* EXERCISE DETAILS
Your job is to copy the lines from the material that include "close".

__________________________________________________

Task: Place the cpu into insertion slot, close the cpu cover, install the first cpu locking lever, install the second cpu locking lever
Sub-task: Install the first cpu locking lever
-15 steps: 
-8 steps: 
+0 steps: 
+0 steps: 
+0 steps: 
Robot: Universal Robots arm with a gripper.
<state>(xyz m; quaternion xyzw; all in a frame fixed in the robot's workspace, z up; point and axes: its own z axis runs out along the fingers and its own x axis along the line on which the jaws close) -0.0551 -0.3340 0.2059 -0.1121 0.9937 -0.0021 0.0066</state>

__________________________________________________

* FINISHED TASK
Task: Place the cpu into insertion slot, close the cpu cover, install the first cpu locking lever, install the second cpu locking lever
<state>(xyz m; quaternion xyzw; all in a frame fixed in the robot's workspace, z up; point and axes: its own z axis runs out along the fingers and its own x axis along the line on which the jaws close) -0.0551 -0.3340 0.2059 -0.1121 0.9937 -0.0021 0.0066</state>

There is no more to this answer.